Не дожидаясь, пока девочка встанет напротив окон, держа куклу за ногу и глядя на его прикрытый ветками силуэт, он поспешно отошел от окна. Уселся в кресло, хлопнув в ладоши, чтоб подавали завтрак. Лениво провожая глазами раба, что ставил поднос и наливал вина, размышлял. Эти женщины… Им только бы добиться своего. И потом понукать мужчину, чтоб скакал под седлом, как послушный конь, куда надо хозяйке. Так делала Хаидэ, таская его на поиски сына да в степные походы. Так и Онторо, нашептывая в уши, вертела им. Но по сравнению с Канарией обе кажутся певчими птичками рядом с грозным ястребом. Надо очень сильно любить эту женщину, чтоб выдержать такой натиск.
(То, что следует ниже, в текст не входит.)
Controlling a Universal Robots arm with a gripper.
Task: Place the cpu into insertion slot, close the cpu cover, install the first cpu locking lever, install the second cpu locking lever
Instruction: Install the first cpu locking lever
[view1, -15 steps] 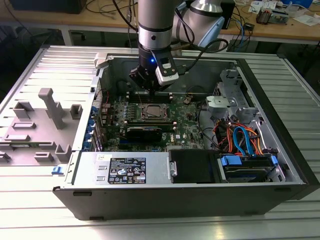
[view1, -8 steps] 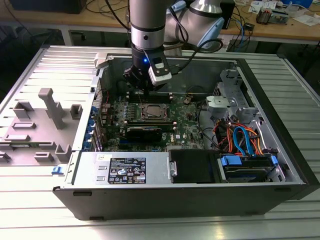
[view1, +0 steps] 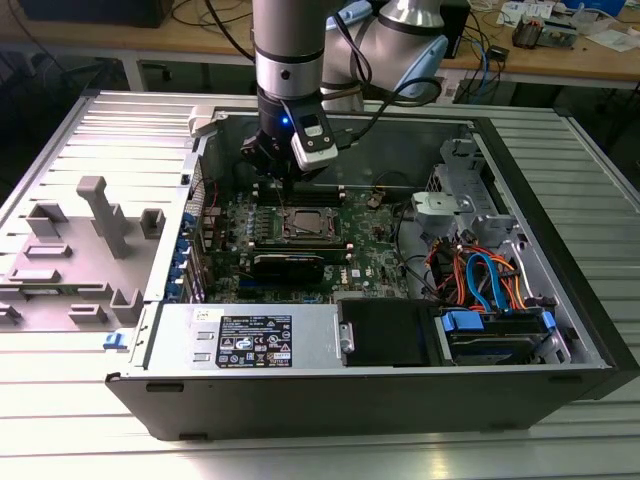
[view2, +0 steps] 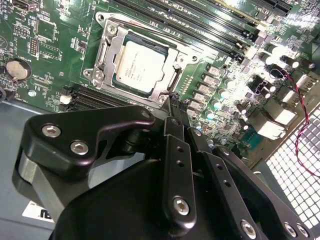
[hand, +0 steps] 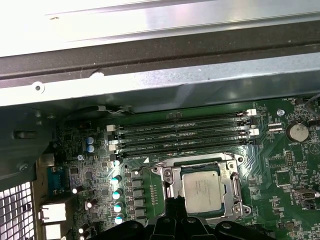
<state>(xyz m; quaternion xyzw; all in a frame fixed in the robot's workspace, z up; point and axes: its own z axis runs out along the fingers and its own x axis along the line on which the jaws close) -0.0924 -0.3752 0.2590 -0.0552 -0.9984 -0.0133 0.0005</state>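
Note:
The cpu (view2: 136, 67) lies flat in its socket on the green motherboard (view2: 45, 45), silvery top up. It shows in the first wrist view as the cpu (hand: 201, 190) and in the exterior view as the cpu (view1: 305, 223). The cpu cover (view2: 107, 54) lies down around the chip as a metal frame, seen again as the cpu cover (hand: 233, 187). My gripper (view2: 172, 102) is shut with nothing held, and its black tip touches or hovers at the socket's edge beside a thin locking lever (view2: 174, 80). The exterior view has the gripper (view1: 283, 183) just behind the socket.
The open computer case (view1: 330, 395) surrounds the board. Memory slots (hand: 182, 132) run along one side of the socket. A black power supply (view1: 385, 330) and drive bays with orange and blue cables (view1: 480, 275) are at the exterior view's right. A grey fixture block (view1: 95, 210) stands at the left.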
Или любить ее деньги и власть.

Беря с подноса полоски жареного мяса, макал в острую подливу, жевал медленно, наслаждаясь изысканным вкусом. Запивал прохладным вином, отдающим запахом свежих роз и садовых ягод.
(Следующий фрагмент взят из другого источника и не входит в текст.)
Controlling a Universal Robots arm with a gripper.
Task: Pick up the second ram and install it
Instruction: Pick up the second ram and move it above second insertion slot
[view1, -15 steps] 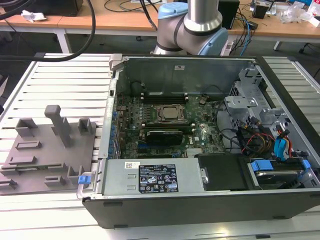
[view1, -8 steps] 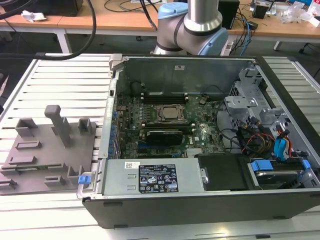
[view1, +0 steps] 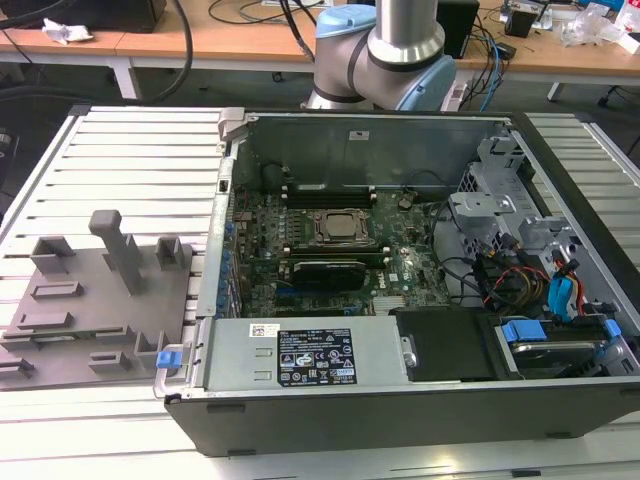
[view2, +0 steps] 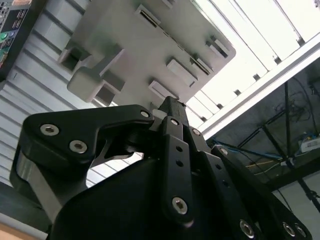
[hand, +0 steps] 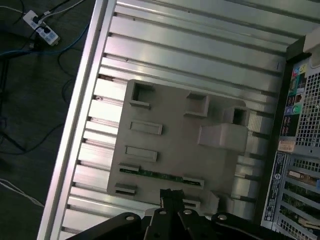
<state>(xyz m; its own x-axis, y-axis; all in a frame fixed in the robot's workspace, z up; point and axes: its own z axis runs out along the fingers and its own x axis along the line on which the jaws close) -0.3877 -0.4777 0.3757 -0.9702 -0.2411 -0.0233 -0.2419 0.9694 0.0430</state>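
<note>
The second ram (hand: 160, 175) stands on edge in a slot of the grey holder block (view1: 90, 320), which rests on the slatted tabletop (view1: 130, 160) at the exterior view's left, beside the open computer case (view1: 400, 400). In both wrist views the gripper (hand: 169, 194) hangs above the holder block with its fingers closed together and nothing between them, its tip near the ram. A tall post (hand: 222, 135) and raised slot walls stand around the ram. The CPU socket (view1: 340, 226) lies inside the case.
</note>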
Судя по словам, что шепчет ему госпожа каждую ночь, он получит сполна ее денег. И протекцию обещала, ведь когда появится муж, слишком опасно будет и дальше жить в этом доме. Но как же она ненасытна…

Пока что вместо денег он получает подарки, вполне роскошные, но они лишь привязывают его к дому все больше, уже третий сундук с одеждами и поясами стоит у стены. А денег Канария дает понемногу, видно боится, что он станет тратить на шлюх… Или уедет и бросит ее.
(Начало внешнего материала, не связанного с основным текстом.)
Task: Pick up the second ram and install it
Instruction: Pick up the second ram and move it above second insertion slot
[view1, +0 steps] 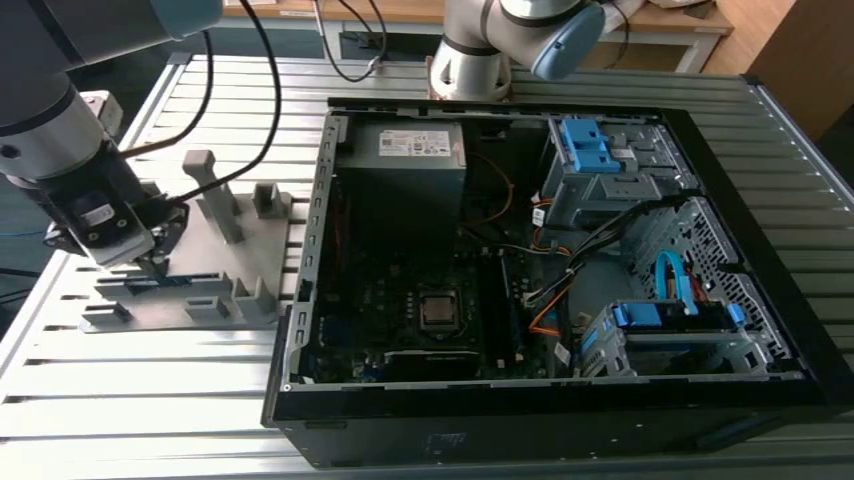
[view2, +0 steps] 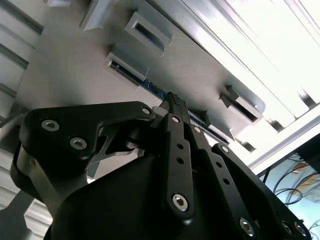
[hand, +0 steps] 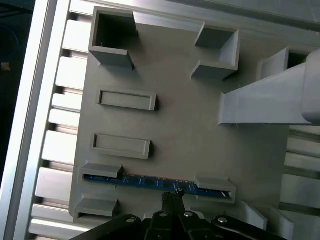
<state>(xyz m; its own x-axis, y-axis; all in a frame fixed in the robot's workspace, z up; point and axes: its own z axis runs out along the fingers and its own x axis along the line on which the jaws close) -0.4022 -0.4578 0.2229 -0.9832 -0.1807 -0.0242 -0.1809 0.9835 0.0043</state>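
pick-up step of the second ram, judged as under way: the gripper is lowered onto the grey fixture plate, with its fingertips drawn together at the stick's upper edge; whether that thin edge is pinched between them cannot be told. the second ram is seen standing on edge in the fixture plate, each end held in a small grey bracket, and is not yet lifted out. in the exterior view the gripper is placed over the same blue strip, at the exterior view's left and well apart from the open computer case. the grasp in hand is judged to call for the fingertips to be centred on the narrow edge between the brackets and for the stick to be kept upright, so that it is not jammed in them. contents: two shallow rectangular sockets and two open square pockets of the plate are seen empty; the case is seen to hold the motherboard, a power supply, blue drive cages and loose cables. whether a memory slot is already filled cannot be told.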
— Госпожа велела приготовить повозку, она едет на представление, — раб поклонился, забирая грязные тарелки.

— Хорошо. Я скоро выйду в сад.

Он взял со стола салфетку и тщательно промокнул губы, которые саднило от жадных ночных поцелуев. Что с этой женщиной? Многие эллинки коротают время без мужей, и есть небольшие хитрости, позволяющие им не сойти с ума, когда тело испытывает жажду. Неужто ей незнакомы секретные игрушки, над которыми принято посмеиваться, но которые всегда припрятаны в сундуках в дальнем углу спальни. Тщательно отполированные фаллосы из розовой терракоты, обвитые спиралями мелких значков, восхваляющих Афродиту. Статуэтки Приапа, маленькие, размером с кулак, но с гордо задранным фаллосом нормальной, а то и большей, чем у взрослого мужчины величины. Изысканные сосуды интимной формы, около ручки расписанные сценами похищения нимф и увеселения на пирах… Да всего не перечтешь. Но, видно, живая кровь Канарии требует вместо безжизненной игрушки — настоящую. Живого мужчину. И чтоб все время рядом. Она, как дочь ее Алкиноя, которая не расстается со своей куклой и то наряжает ее в одежды из драгоценных шелков и парчи, а то бьет по красивому неживому лицу, вымещая злость. Или швыряет в кусты, забывая на день, чтоб на следующий рабы на четвереньках ползали среди корней, выискивая пропажу.